David Gamm, MD, PhD's lab studies inherited and acquired eye diseases that culminate in the degeneration of photoreceptors and retinal pigment epithelium (RPE), a significant cause of visual morbidity.
The expansion and targeted differentiation of human stem and progenitor cells in vitro provide an essential source of biological material for modeling retinal development and potential cell-based treatments for these debilitating diseases. The aims of the Gamm Laboratory are to 1) investigate cellular and molecular events that occur during retinogenesis and 2) provide cells for use in rescue or replacement therapies for retinal degenerative diseases.

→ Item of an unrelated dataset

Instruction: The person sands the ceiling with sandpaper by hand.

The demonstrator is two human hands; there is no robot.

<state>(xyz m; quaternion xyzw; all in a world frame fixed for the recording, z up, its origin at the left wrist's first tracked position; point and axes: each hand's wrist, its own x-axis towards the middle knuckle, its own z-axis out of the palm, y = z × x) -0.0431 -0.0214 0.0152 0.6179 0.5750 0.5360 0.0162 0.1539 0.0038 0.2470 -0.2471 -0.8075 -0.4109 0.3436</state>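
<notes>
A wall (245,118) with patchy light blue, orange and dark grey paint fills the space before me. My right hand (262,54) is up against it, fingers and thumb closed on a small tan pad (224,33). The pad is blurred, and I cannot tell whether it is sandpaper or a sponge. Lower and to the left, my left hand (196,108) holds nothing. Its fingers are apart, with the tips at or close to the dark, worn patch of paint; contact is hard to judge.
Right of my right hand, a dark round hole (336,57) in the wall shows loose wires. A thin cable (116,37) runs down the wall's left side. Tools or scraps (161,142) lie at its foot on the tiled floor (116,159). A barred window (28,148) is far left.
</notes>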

To meet these goals, Dr. Gamm utilizes a variety of cell types. Human embryonic stem cells (hESCs) are used to delineate the genetic “checkpoints” necessary to produce a particular retinal cell type and serve as a model system for studying human retinal development. Lastly, the Gamm laboratory has directed induced pluripotent stem cells (iPS) towards a retinal lineage in a manner similar to hESCs, allowing for the creation of cell-based models for human retinal degenerative diseases. By understanding the behavior of these cell types in vitro and in vivo, the Gamm lab hopes to optimize strategies to delay or reverse the effects of inherited and acquired eye diseases such as retinitis pigmentosa and macular degeneration.